Exercise requirements >> The result should be every line that contains the word "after", taken from the material.
━━ Dataset records
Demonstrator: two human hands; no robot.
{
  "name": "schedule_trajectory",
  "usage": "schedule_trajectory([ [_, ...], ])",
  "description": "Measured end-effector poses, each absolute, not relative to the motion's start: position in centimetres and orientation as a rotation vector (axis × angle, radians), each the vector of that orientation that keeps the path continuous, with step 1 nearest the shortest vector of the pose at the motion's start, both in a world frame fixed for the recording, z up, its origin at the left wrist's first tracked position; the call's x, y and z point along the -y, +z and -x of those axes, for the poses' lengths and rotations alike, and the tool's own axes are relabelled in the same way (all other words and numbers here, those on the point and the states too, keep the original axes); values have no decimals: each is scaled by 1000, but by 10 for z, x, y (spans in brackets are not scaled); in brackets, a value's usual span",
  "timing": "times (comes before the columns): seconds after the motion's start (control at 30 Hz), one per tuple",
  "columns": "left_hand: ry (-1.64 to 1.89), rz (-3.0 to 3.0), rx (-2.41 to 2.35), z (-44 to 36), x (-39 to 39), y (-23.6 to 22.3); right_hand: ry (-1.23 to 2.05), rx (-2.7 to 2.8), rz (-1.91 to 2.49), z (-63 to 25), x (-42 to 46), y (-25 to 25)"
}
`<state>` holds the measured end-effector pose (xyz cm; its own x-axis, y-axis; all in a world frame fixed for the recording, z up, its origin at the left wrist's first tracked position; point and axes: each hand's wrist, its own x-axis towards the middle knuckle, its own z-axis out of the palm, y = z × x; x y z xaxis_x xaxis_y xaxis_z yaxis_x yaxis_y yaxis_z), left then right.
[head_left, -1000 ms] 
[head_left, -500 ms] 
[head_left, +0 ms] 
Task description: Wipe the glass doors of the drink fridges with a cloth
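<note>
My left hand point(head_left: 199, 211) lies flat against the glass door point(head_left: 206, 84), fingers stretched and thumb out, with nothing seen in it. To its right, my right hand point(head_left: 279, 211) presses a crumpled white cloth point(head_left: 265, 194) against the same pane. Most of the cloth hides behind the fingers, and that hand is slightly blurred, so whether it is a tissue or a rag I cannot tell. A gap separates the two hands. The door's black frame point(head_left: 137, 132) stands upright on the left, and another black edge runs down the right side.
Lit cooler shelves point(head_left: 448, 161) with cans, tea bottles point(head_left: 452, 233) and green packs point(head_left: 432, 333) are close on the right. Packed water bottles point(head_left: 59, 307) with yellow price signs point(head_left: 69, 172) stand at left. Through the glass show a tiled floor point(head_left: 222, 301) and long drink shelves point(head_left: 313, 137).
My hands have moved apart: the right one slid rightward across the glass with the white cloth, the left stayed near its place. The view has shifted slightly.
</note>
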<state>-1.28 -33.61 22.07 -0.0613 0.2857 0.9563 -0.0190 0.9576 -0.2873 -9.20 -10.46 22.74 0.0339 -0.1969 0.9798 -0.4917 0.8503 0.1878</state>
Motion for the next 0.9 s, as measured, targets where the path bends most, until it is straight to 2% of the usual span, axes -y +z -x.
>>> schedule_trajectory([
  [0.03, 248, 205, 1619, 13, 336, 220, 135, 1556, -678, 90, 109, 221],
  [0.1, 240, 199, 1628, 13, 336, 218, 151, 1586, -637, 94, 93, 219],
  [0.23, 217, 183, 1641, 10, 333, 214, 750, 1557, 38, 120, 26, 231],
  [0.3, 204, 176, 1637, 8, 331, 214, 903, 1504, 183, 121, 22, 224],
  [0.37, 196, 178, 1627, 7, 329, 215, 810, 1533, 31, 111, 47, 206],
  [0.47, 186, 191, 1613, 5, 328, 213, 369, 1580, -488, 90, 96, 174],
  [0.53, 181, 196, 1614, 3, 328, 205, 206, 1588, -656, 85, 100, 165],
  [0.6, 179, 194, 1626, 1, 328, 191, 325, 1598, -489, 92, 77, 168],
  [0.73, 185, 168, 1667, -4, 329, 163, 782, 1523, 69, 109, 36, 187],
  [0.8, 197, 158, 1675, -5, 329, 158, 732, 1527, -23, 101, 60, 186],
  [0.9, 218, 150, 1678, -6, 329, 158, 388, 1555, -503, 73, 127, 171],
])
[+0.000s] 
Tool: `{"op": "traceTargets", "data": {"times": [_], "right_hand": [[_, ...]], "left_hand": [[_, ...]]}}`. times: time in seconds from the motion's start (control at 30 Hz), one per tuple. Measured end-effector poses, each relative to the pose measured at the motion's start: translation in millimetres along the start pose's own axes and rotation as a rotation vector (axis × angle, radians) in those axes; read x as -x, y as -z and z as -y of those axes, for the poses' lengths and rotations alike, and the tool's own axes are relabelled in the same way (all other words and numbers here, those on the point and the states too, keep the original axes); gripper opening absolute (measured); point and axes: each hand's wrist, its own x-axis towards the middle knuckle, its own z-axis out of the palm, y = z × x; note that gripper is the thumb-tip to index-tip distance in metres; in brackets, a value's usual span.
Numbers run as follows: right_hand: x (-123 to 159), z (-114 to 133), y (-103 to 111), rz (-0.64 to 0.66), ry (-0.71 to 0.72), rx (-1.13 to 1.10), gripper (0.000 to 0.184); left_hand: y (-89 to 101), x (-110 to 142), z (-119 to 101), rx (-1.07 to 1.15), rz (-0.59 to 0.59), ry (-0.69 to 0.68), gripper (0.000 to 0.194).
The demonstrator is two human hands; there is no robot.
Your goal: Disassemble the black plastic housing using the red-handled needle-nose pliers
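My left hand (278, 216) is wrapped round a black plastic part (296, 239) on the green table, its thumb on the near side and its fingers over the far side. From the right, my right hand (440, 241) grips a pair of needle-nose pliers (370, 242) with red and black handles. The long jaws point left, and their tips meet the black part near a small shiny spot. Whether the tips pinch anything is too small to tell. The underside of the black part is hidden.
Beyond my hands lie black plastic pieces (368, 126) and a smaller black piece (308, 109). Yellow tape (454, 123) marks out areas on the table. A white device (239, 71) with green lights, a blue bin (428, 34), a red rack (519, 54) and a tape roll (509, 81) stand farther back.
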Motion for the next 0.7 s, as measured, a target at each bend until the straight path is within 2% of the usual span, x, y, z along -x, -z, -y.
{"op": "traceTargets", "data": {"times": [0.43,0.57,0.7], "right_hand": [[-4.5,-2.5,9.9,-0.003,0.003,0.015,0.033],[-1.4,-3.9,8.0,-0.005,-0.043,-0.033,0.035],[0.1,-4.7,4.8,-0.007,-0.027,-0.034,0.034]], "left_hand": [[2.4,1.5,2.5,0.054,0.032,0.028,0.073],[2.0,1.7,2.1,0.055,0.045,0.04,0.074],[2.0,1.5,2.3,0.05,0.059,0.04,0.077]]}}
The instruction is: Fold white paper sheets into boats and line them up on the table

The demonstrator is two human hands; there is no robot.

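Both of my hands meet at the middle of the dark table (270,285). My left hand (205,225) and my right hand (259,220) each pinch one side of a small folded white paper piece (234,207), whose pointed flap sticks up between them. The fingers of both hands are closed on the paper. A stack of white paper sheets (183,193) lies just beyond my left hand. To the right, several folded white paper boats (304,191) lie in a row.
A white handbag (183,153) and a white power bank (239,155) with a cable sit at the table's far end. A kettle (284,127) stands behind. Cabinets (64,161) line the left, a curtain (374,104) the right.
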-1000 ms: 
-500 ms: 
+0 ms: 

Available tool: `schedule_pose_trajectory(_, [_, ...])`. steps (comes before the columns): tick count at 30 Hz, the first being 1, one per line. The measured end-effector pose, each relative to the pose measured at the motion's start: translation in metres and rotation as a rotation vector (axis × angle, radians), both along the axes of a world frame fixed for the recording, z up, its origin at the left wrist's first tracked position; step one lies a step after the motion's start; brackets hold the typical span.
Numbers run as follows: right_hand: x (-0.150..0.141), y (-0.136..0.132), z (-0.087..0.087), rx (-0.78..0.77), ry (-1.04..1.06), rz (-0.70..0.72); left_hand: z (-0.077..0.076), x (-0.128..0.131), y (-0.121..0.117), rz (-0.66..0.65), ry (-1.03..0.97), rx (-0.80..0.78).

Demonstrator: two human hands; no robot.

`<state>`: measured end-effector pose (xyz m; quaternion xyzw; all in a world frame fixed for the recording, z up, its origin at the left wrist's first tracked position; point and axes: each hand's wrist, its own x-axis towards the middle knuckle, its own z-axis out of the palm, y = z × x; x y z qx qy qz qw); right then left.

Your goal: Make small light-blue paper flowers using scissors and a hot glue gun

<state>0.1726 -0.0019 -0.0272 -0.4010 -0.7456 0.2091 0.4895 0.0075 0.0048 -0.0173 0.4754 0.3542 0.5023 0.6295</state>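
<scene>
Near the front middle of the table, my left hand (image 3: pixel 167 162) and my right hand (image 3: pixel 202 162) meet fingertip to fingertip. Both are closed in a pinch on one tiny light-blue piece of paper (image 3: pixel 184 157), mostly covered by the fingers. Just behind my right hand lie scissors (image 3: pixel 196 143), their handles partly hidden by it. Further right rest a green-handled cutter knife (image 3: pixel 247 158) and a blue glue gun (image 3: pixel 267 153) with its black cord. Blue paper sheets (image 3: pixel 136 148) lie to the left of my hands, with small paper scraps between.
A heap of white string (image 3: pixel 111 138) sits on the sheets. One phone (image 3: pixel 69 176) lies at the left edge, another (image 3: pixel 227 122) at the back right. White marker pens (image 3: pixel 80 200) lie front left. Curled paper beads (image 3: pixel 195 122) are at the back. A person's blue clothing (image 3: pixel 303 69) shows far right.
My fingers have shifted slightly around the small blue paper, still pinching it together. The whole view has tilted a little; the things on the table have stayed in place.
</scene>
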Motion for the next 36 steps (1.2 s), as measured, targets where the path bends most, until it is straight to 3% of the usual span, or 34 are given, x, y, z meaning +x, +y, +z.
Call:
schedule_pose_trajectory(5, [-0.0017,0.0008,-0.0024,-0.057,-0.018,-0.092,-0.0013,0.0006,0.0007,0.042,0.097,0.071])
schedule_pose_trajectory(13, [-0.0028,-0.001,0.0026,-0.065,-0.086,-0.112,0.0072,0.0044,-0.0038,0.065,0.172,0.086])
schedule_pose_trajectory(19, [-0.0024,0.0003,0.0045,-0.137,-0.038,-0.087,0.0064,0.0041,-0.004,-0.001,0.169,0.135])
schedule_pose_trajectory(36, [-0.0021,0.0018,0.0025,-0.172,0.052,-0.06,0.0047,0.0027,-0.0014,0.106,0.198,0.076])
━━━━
Answer for this exercise >>
  "timing": "times (comes before the columns): seconds after the motion's start (control at 30 Hz), one per tuple",
Available tool: `schedule_pose_trajectory(_, [_, ...])`. steps (comes before the columns): tick count at 30 Hz, the first being 1, one per line. The measured end-effector pose, each relative to the pose measured at the motion's start: translation in metres and rotation as a rotation vector (axis × angle, radians), both along the axes of a world frame fixed for the recording, z up, its origin at the left wrist's first tracked position; step one lies a step after the motion's start; brackets hold the typical span.

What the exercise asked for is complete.